HOW TO COMPLETE THIS TASK: Keep only the lines from the top of the listing through the one with "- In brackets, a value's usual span", and reproduce them unaltered.

DATASET EXCERPT:
= Beginning of Section =

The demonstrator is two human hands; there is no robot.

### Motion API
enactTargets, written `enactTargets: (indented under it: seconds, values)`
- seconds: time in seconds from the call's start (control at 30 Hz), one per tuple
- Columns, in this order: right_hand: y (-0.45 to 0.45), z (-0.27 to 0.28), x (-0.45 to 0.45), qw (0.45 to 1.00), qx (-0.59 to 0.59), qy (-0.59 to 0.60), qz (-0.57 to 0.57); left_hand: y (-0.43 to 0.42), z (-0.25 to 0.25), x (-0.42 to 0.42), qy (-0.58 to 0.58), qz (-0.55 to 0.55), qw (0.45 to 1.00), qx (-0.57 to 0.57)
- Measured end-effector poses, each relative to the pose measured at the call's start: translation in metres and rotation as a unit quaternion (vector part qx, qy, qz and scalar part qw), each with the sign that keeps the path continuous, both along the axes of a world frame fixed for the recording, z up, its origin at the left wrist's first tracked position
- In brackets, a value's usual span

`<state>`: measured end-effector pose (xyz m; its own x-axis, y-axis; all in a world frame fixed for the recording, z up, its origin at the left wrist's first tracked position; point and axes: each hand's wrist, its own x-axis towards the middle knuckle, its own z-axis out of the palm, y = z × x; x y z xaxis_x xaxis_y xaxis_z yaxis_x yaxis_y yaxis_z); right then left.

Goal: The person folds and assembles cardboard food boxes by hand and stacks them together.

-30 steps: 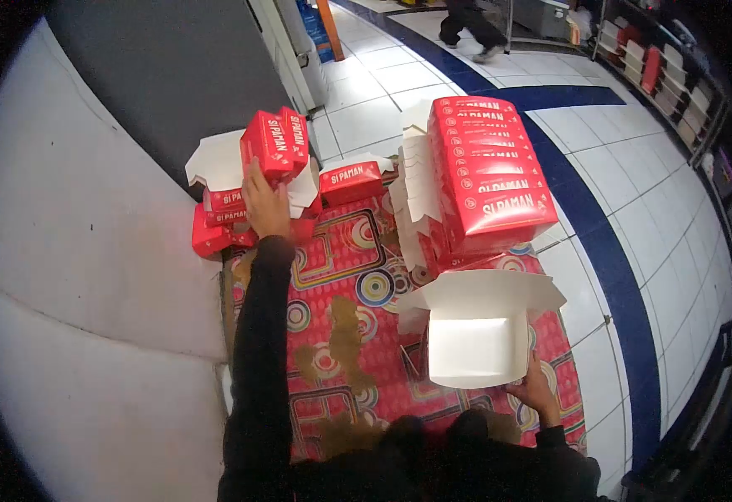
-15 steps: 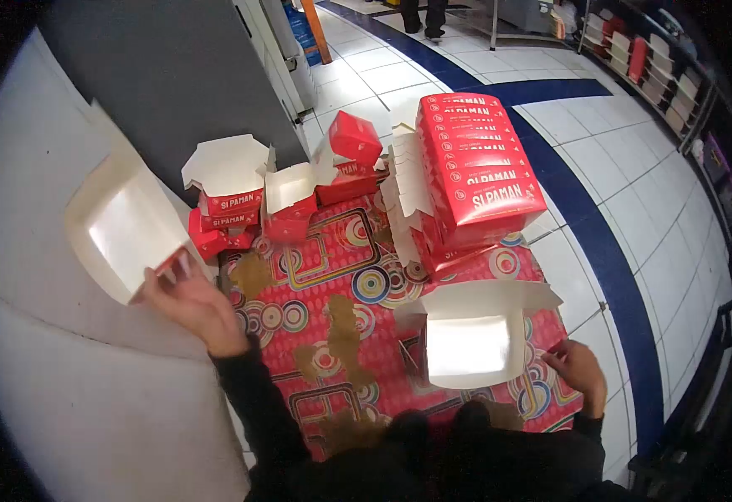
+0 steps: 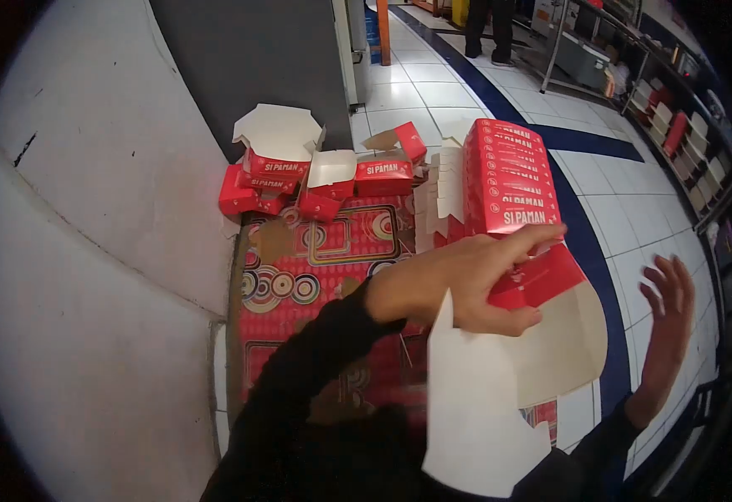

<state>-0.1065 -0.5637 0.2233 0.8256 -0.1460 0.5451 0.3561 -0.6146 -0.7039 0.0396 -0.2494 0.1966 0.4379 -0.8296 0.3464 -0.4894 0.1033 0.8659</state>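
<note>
My left hand (image 3: 470,280) is closed over a red-and-white cardboard food box (image 3: 550,280), its fingers and thumb spread across the red side. A broad white flap (image 3: 483,410) hangs below the hand, and a cream panel (image 3: 562,347) spreads to the right. Whether these parts belong to one box or two, I cannot tell. My right hand (image 3: 671,301) is raised to the right of the box, fingers apart and holding nothing. Just behind my left hand stands a tall stack of nested red boxes (image 3: 512,171) lettered "SI PAMAN".
Several folded boxes (image 3: 278,155) stand at the back left on a pink patterned mat (image 3: 290,259) with worn patches. A whitish wall (image 3: 98,217) runs along the left. Behind is a grey panel (image 3: 257,58). A person's legs (image 3: 490,29) and metal shelving (image 3: 675,125) show farther off.
My left hand has swung from the far left to the right, in front of the stack, over a box. My right hand has risen and moved outward. The camera view has shifted.
</note>
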Motion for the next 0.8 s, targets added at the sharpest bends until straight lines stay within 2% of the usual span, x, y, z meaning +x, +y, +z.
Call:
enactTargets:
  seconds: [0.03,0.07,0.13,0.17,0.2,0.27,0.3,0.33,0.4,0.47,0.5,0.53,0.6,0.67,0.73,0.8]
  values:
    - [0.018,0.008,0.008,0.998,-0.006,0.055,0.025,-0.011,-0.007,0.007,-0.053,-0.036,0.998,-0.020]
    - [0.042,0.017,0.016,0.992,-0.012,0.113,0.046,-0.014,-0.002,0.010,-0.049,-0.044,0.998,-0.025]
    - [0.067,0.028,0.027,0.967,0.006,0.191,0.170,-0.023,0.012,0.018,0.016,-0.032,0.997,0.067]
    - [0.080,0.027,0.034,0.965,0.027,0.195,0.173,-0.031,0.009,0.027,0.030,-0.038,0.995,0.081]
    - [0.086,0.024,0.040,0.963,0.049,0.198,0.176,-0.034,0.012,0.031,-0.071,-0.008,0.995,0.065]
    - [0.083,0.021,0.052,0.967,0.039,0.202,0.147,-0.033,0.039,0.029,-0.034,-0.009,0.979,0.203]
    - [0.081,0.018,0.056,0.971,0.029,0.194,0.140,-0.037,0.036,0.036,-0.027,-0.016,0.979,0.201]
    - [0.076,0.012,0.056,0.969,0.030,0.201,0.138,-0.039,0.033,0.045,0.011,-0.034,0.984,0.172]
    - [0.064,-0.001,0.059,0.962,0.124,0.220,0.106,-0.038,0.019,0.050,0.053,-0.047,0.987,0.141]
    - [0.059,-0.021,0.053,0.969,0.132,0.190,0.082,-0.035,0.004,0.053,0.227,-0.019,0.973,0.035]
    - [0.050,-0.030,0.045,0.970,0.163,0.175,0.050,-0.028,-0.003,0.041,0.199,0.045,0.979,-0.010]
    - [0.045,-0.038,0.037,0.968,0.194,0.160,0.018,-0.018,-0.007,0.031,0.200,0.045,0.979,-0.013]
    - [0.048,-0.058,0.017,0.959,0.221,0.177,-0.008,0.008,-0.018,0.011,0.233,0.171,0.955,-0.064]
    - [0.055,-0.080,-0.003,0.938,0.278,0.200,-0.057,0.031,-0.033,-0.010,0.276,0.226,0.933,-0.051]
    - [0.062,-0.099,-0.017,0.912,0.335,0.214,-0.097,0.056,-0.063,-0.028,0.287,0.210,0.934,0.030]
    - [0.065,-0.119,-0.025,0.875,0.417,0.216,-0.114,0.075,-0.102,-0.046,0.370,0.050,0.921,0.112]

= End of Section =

RESULT OF THE EXERCISE:
The demonstrator is two human hands; there is no robot.

### Motion API
enactTargets, written `enactTargets: (indented under it: seconds, values)`
- seconds: time in seconds from the call's start (control at 30 Hz), one per tuple
- Columns, in this order: right_hand: y (-0.45 to 0.45), z (-0.27 to 0.28), x (-0.45 to 0.45), qw (0.45 to 1.00), qx (-0.59 to 0.59), qy (-0.59 to 0.60), qz (-0.57 to 0.57); left_hand: y (-0.43 to 0.42), z (-0.25 to 0.25), x (-0.42 to 0.42), qy (-0.58 to 0.58), qz (-0.55 to 0.55), qw (0.45 to 1.00), qx (-0.57 to 0.57)
- Measured end-effector poses, each relative to the pose measured at the call's start: translation in metres and rotation as a unit quaternion (vector part qx, qy, qz and scalar part qw), each with the sign that keeps the path continuous, both along the axes of a world frame fixed for the recording, z up, its origin at the left wrist's first tracked position
- In brackets, a value's usual span

The response is now finished.